Provided data.
+-------+

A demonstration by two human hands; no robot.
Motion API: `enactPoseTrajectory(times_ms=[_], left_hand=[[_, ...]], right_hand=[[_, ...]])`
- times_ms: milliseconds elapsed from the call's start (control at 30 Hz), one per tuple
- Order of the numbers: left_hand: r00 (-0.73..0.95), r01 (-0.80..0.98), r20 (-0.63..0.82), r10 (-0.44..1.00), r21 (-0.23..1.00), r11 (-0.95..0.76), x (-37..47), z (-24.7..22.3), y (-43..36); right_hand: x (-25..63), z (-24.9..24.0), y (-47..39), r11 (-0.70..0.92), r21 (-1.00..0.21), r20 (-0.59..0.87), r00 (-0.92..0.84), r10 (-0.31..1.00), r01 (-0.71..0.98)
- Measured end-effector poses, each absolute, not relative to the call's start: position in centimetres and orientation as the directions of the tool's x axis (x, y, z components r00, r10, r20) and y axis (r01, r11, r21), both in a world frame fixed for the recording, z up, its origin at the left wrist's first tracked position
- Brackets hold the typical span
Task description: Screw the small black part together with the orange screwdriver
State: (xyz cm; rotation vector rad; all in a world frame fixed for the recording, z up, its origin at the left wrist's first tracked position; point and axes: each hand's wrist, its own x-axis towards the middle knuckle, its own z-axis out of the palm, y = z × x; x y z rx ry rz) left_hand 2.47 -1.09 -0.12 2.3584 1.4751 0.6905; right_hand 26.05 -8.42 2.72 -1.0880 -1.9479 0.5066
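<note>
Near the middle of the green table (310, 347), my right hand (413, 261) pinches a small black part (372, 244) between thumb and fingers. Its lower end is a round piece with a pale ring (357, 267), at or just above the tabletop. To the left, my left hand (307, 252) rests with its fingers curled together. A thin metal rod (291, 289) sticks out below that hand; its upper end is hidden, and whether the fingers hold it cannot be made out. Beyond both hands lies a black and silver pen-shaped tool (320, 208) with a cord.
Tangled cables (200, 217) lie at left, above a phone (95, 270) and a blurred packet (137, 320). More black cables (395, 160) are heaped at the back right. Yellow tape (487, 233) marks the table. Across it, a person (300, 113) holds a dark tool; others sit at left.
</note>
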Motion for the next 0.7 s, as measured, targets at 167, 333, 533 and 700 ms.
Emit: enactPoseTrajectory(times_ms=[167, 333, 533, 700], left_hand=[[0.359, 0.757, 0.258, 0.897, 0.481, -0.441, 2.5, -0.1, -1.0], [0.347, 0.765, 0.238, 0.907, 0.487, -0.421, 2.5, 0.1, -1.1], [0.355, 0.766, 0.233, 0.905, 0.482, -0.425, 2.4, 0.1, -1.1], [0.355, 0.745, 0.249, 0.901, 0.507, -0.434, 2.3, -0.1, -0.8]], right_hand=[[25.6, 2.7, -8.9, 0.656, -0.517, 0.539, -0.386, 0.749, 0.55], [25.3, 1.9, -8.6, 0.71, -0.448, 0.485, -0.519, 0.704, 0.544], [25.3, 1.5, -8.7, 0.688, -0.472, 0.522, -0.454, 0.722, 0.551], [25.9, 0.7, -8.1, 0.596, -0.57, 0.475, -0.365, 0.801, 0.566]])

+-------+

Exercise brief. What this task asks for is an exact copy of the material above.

Answer.
A demonstration by two human hands; no robot.
Motion API: `enactPoseTrajectory(times_ms=[_], left_hand=[[_, ...]], right_hand=[[_, ...]])`
- times_ms: milliseconds elapsed from the call's start (control at 30 Hz), one per tuple
- Order of the numbers: left_hand: r00 (-0.73..0.95), r01 (-0.80..0.98), r20 (-0.63..0.82), r10 (-0.44..1.00), r21 (-0.23..1.00), r11 (-0.95..0.76), x (-37..47), z (-24.7..22.3), y (-43..36); right_hand: x (-25..63), z (-24.9..24.0), y (-47..39), r11 (-0.70..0.92), r21 (-1.00..0.21), r20 (-0.59..0.87), r00 (-0.92..0.84), r10 (-0.31..1.00), r01 (-0.71..0.98)
- Measured end-effector poses, each absolute, not relative to the call's start: position in centimetres and orientation as the directions of the tool's x axis (x, y, z components r00, r10, r20) and y axis (r01, r11, r21), both in a world frame fixed for the recording, z up, its origin at the left wrist's first tracked position
- Brackets hold the typical span
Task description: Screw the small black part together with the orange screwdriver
State: (xyz cm; rotation vector rad; all in a world frame fixed for the recording, z up, its origin at the left wrist's first tracked position; point and axes: each hand's wrist, its own x-axis towards the middle knuckle, its own z-axis out of the palm, y = z × x; x y z rx ry rz) left_hand 2.47 -1.09 -0.12 2.3584 1.4751 0.6905; right_hand 26.05 -8.42 2.72 -1.0880 -1.9479 0.5066
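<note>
Near the middle of the green table (310, 347), my right hand (413, 261) pinches a small black part (372, 244) between thumb and fingers. Its lower end is a round piece with a pale ring (357, 267), at or just above the tabletop. To the left, my left hand (307, 252) rests with its fingers curled together. A thin metal rod (291, 289) sticks out below that hand; its upper end is hidden, and whether the fingers hold it cannot be made out. Beyond both hands lies a black and silver pen-shaped tool (320, 208) with a cord.
Tangled cables (200, 217) lie at left, above a phone (95, 270) and a blurred packet (137, 320). More black cables (395, 160) are heaped at the back right. Yellow tape (487, 233) marks the table. Across it, a person (300, 113) holds a dark tool; others sit at left.
</note>
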Motion for the next 0.7 s, as measured, targets at 167, 333, 533 and 700 ms.
Emit: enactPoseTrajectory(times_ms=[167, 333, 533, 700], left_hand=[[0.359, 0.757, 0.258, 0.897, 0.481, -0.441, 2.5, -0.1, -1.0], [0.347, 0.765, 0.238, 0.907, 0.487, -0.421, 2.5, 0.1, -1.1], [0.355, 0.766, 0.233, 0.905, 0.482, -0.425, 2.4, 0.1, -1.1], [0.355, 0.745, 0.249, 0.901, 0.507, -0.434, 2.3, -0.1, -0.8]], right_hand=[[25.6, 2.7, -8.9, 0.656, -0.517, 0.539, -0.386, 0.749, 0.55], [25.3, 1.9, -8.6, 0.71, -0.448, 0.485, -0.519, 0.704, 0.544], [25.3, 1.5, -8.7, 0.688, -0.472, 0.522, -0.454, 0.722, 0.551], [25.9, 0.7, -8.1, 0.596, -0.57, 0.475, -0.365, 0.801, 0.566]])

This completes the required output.